Many moons passed, before the nearby town expanded – deforestation. This caused my food supply to shift, and then dwindle. It wasn’t long before hikers spotted me in the woods. The reports began, then people looking for me; my cabin deep within the woods was within walking distance from a town now. It was awful; I knew that soon, the ones I came to be free from will find me.

“Death to the glabrous!” The familiar cry tore through the sky one bright yet cloudy night. It awoke me with a start. He knows, I thought; how his howl rattles my bones. From my windowless cabin I could see nothing from my position, and, taking my gun, quickly moved to the hidden viewing panels. Outside, I saw that it was that beast Sgt. Kern and his war-dogs. 7 of them in total, I’m not sure if I can take them.
“I know you’re in there, Zahn, I can smell you!”
“My, what a big nose you have!”
“If you think tha—” I shoot his nose off.

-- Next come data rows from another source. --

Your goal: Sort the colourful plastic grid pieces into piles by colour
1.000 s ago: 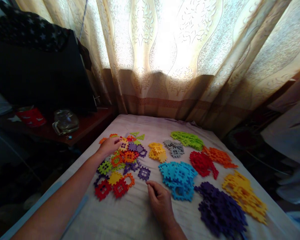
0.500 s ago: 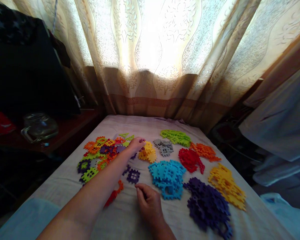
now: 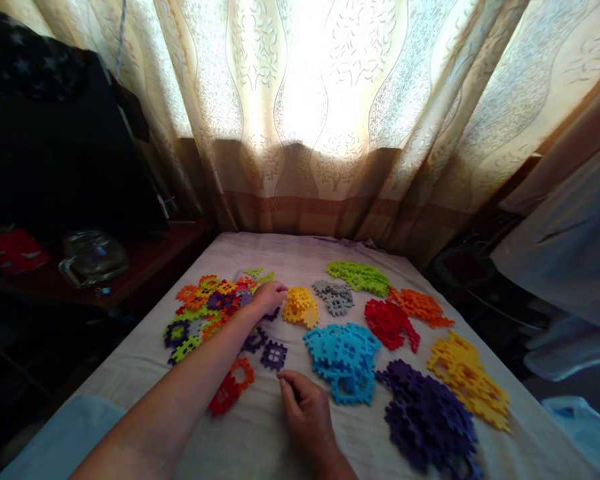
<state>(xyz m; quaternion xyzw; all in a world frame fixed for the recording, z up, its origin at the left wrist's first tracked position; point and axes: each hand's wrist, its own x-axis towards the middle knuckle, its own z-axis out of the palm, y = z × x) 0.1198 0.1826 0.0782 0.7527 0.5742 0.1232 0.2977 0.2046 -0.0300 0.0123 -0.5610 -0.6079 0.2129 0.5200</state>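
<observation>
My left hand (image 3: 270, 297) is stretched over the surface, between the mixed pile of coloured pieces (image 3: 220, 300) and the small yellow pile (image 3: 301, 307); its fingers are bent, and what they hold, if anything, cannot be made out. My right hand (image 3: 307, 408) rests nearer to me with curled fingers, just below a dark purple square piece (image 3: 274, 355). Right of it lie a blue pile (image 3: 343, 360) and a dark purple pile (image 3: 427, 417). Red and orange pieces (image 3: 226, 395) lie beside my left forearm.
Grey (image 3: 334, 297), lime green (image 3: 359, 277), red (image 3: 387, 325), orange (image 3: 420, 307) and larger yellow (image 3: 467, 380) piles lie on the sheet-covered surface (image 3: 260, 433). A glass jug (image 3: 94, 258) stands on a side table at left. A curtain (image 3: 300, 173) hangs behind.
My left hand has drawn slightly back and left from the small yellow pile, which is now uncovered. My right hand stays curled in nearly the same place. The view has shifted slightly.
</observation>
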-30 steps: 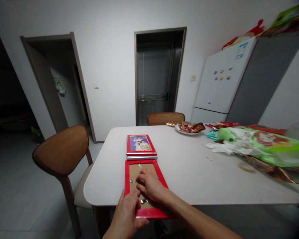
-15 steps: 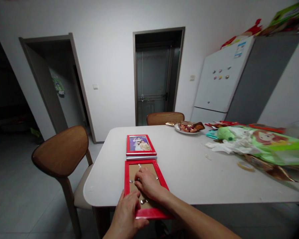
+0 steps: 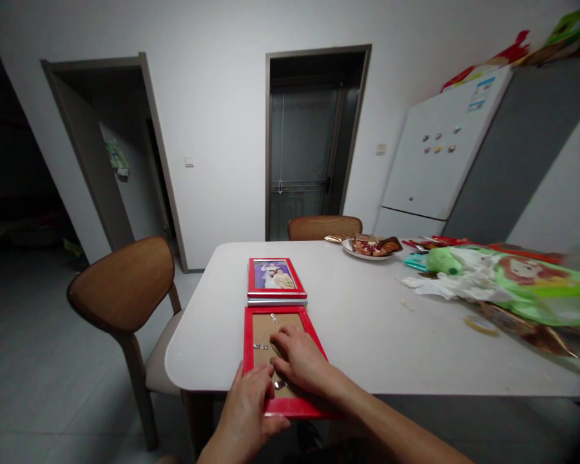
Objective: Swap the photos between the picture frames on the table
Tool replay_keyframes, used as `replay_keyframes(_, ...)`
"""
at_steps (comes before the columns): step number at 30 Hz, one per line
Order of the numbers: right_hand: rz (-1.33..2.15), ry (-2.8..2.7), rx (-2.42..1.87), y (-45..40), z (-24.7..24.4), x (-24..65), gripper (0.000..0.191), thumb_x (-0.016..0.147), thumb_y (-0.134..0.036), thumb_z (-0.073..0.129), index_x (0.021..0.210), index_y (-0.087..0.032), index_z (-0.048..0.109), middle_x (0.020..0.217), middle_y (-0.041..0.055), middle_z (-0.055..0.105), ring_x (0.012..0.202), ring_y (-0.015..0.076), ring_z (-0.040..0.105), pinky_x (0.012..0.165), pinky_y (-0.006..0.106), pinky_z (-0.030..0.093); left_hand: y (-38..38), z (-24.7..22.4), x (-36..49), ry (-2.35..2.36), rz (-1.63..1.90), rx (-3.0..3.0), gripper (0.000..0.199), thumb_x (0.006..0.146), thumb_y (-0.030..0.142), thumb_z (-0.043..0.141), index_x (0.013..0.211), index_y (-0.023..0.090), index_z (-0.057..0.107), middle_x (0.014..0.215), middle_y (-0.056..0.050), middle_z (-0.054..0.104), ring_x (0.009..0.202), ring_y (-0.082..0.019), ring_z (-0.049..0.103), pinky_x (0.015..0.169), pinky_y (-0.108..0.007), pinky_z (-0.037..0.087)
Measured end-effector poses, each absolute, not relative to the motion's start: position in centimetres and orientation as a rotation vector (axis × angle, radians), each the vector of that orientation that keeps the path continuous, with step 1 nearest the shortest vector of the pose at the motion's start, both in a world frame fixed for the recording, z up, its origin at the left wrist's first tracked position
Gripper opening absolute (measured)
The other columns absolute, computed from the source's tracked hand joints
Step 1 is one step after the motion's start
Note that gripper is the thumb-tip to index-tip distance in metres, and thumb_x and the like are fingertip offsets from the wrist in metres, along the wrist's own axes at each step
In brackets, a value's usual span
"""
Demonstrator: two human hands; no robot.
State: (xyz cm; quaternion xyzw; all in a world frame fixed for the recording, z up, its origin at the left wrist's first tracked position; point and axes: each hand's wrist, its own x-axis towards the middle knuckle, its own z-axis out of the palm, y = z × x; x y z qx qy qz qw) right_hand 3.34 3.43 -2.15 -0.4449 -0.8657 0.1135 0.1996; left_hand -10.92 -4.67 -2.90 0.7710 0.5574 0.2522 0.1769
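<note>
A red picture frame lies face down at the near table edge, with its brown backing board showing. My left hand grips its lower left corner, thumb on the near edge and fingers over the side. Across the backing rests my right hand, fingers curled with their tips at the middle of the board; anything between them is hidden. Small metal clips show at the top, left and bottom. Just beyond lies another red frame, face up with a photo, on top of a silvery-edged frame.
A white table carries a plate of food at the back. Green packaging and tissues pile up on the right, near a tape roll. Wooden chairs stand left and behind. A fridge stands back right.
My right hand has shifted slightly right across the backing and now covers the right clip. The left clip looks longer than before. My left hand keeps its grip; the view has shifted slightly.
</note>
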Motion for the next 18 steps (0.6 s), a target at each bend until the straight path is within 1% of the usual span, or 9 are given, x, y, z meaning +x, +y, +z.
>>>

The howls come from all sides immediately, and they begin to attempt to tear down my cabin. There’s not much I can do from inside, so I break out of the front door firing blind. They start to chase after me when the moonlight hits me, I begin to turn, to, change. Within seconds they’re on top of me, tearing at my flesh and fur. I strike back at them, shooting two through the heart, tearing the trachea out of another. But it’s no use, they hold me down as Kern personally takes a chunk out of my throat, leaving me there for dead.
“You don’t quit us, Zahn.”

Epilogue:
I woke up days later in the town’s hospital; some hikers found me in the morning and got me here. There were no other bodies around me. It was chalked up to a wolf attack, and I was allowed to leave in a week or so. I knew I couldn’t go back to how it was, living freely, and winding down the rest of my life in peace. I had to find Sgt. Kern, kill him and his remaining war-dogs while I have the element of surprise. I just can’t sit idly by any longer as he tries to turn the human race into cattle. With blood on my hands, freedom will be mine.